Your response should be the complete data, transcribed exactly.

### Dataset entries:
- Opening Delimiter -
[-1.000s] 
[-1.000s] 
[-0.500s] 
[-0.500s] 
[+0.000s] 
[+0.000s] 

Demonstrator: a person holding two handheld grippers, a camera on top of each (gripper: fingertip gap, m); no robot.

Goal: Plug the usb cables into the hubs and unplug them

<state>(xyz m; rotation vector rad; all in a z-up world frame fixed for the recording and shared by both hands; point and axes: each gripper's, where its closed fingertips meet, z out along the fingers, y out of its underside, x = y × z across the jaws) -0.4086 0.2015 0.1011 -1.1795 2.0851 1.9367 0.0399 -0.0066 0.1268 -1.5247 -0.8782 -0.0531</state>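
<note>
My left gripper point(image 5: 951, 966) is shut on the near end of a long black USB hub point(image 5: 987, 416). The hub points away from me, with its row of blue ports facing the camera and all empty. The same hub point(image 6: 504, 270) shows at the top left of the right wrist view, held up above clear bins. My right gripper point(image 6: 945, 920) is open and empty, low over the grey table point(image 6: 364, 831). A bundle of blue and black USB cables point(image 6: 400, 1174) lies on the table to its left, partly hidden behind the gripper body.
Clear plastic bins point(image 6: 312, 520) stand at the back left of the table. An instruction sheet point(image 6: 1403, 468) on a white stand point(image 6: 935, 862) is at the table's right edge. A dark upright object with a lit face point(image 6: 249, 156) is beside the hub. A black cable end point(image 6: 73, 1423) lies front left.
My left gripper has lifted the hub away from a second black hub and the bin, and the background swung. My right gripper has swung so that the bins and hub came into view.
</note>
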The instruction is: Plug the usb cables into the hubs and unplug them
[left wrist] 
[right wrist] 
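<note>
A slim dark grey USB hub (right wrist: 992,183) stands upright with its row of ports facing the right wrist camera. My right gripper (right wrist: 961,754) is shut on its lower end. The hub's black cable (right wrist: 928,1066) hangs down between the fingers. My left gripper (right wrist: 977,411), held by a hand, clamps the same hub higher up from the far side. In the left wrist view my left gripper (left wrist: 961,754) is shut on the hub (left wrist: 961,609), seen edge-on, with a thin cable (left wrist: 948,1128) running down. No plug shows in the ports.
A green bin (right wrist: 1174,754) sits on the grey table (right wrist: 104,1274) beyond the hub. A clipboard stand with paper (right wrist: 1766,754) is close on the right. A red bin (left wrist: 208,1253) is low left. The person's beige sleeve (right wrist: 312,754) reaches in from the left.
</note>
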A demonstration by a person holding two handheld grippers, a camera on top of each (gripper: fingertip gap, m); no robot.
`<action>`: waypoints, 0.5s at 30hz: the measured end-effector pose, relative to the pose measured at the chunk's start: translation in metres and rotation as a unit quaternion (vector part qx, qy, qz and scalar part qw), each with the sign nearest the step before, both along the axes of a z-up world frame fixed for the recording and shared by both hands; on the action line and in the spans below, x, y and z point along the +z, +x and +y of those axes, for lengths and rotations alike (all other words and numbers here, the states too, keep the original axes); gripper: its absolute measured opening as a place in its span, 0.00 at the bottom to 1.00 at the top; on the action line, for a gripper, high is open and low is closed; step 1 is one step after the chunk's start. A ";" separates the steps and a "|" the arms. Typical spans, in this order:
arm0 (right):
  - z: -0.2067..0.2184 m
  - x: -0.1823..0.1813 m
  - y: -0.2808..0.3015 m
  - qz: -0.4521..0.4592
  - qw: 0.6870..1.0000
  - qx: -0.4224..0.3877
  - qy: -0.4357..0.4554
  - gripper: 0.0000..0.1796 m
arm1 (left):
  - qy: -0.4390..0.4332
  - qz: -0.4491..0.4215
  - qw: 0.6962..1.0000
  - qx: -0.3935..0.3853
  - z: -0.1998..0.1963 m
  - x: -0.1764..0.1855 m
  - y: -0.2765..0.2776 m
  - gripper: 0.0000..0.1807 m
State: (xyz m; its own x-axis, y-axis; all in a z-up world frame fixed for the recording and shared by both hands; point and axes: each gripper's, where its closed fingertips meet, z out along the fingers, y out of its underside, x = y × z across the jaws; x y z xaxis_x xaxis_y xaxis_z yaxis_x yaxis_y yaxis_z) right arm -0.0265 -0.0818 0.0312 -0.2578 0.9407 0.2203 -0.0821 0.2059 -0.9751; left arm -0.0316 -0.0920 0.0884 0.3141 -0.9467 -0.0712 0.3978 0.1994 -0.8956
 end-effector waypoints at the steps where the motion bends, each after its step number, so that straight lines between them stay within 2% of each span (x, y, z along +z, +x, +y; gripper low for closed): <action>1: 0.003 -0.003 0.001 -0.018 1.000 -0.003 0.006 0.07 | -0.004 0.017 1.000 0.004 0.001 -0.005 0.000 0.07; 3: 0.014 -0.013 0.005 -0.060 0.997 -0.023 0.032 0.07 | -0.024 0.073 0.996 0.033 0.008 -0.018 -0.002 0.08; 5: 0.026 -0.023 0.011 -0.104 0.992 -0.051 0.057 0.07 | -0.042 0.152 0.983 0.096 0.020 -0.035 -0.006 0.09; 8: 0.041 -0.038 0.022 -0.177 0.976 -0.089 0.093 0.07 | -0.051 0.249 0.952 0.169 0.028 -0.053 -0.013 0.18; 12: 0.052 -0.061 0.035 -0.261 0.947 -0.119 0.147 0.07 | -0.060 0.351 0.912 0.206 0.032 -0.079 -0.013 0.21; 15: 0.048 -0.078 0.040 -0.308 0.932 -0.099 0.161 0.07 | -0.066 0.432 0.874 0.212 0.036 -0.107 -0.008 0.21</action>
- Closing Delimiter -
### RESULT:
[-1.000s] 
[-1.000s] 
[-0.500s] 
[-0.500s] 
[+0.000s] 
[+0.000s] 

Demonstrator: a person holding two handheld grippers, a camera on top of each (gripper: fingertip gap, m); no robot.

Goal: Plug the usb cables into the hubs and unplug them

<state>(xyz m; rotation vector rad; all in a z-up world frame fixed for the recording and shared by both hands; point and axes: each gripper's, where its closed fingertips meet, z out along the fingers, y out of its underside, x = y × z across the jaws) -0.4086 0.2015 0.1011 -1.1795 2.0851 1.9367 0.0399 -0.0066 0.1268 -1.5247 -0.8782 -0.0531</state>
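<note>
My left gripper point(image 5: 951, 966) is shut on the near end of a long black USB hub point(image 5: 987, 416). The hub points away from me, with its row of blue ports facing the camera and all empty. The same hub point(image 6: 504, 270) shows at the top left of the right wrist view, held up above clear bins. My right gripper point(image 6: 945, 920) is open and empty, low over the grey table point(image 6: 364, 831). A bundle of blue and black USB cables point(image 6: 400, 1174) lies on the table to its left, partly hidden behind the gripper body.
Clear plastic bins point(image 6: 312, 520) stand at the back left of the table. An instruction sheet point(image 6: 1403, 468) on a white stand point(image 6: 935, 862) is at the table's right edge. A dark upright object with a lit face point(image 6: 249, 156) is beside the hub. A black cable end point(image 6: 73, 1423) lies front left.
My left gripper has lifted the hub away from a second black hub and the bin, and the background swung. My right gripper has swung so that the bins and hub came into view.
</note>
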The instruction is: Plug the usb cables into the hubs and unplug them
[left wrist] 
[right wrist] 
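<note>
A slim dark grey USB hub (right wrist: 992,183) stands upright with its row of ports facing the right wrist camera. My right gripper (right wrist: 961,754) is shut on its lower end. The hub's black cable (right wrist: 928,1066) hangs down between the fingers. My left gripper (right wrist: 977,411), held by a hand, clamps the same hub higher up from the far side. In the left wrist view my left gripper (left wrist: 961,754) is shut on the hub (left wrist: 961,609), seen edge-on, with a thin cable (left wrist: 948,1128) running down. No plug shows in the ports.
A green bin (right wrist: 1174,754) sits on the grey table (right wrist: 104,1274) beyond the hub. A clipboard stand with paper (right wrist: 1766,754) is close on the right. A red bin (left wrist: 208,1253) is low left. The person's beige sleeve (right wrist: 312,754) reaches in from the left.
</note>
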A demonstration by a person holding two handheld grippers, a camera on top of each (gripper: fingertip gap, m); no robot.
`<action>`: waypoints, 0.5s at 30hz: the measured end-effector pose, relative to the pose measured at the chunk's start: translation in metres and rotation as a unit quaternion (vector part qx, qy, qz and scalar part qw), each with the sign nearest the step before, both along the axes of a z-up world frame fixed for the recording and shared by both hands; on the action line and in the spans below, x, y and z point along the +z, +x and +y of those axes, for lengths and rotations alike (all other words and numbers here, the states too, keep the original axes); gripper: its absolute measured opening as a place in its span, 0.00 at the bottom to 1.00 at the top; on the action line, for a gripper, high is open and low is closed; step 1 is one step after the chunk's start. A ";" separates the steps and a "|" the arms. Typical spans, in this order:
arm0 (right):
  - z: -0.2067..0.2184 m
  - x: -0.1823..0.1813 m
  - y: -0.2808..0.3015 m
  - qz: -0.4521..0.4592
  - qw: 0.6870..1.0000
  - qx: -0.4224..0.3877
  - qy: -0.4357..0.4554
  - gripper: 0.0000..0.1796 m
arm1 (left):
  - qy: -0.4390..0.4332
  - qz: -0.4491..0.4215
  - qw: 0.6962..1.0000
  - qx: -0.3935..0.3853
  - z: -0.1998..0.1963 m
  - x: -0.1764..0.1855 m
  - y: -0.2765..0.2776 m
  - gripper: 0.0000..0.1807 m
State: (xyz m; its own x-axis, y-axis; all in a z-up world frame fixed for the recording and shared by both hands; point and axes: each gripper's, where its closed fingertips meet, z out along the fingers, y out of its underside, x = y × z across the jaws; x y z xaxis_x xaxis_y xaxis_z yaxis_x yaxis_y yaxis_z) right arm -0.0265 -0.0818 0.0312 -0.2578 0.9407 0.2203 -0.0821 0.2059 -0.9751; left arm -0.0316 -0.0920 0.0884 0.3141 -0.9467 -0.0712 0.3978 0.1994 -0.8956
 end-effector waypoints at the steps where the motion bends, each after its step number, so that straight lines between them stay within 2% of each span (x, y, z along +z, +x, +y; gripper low for closed): <action>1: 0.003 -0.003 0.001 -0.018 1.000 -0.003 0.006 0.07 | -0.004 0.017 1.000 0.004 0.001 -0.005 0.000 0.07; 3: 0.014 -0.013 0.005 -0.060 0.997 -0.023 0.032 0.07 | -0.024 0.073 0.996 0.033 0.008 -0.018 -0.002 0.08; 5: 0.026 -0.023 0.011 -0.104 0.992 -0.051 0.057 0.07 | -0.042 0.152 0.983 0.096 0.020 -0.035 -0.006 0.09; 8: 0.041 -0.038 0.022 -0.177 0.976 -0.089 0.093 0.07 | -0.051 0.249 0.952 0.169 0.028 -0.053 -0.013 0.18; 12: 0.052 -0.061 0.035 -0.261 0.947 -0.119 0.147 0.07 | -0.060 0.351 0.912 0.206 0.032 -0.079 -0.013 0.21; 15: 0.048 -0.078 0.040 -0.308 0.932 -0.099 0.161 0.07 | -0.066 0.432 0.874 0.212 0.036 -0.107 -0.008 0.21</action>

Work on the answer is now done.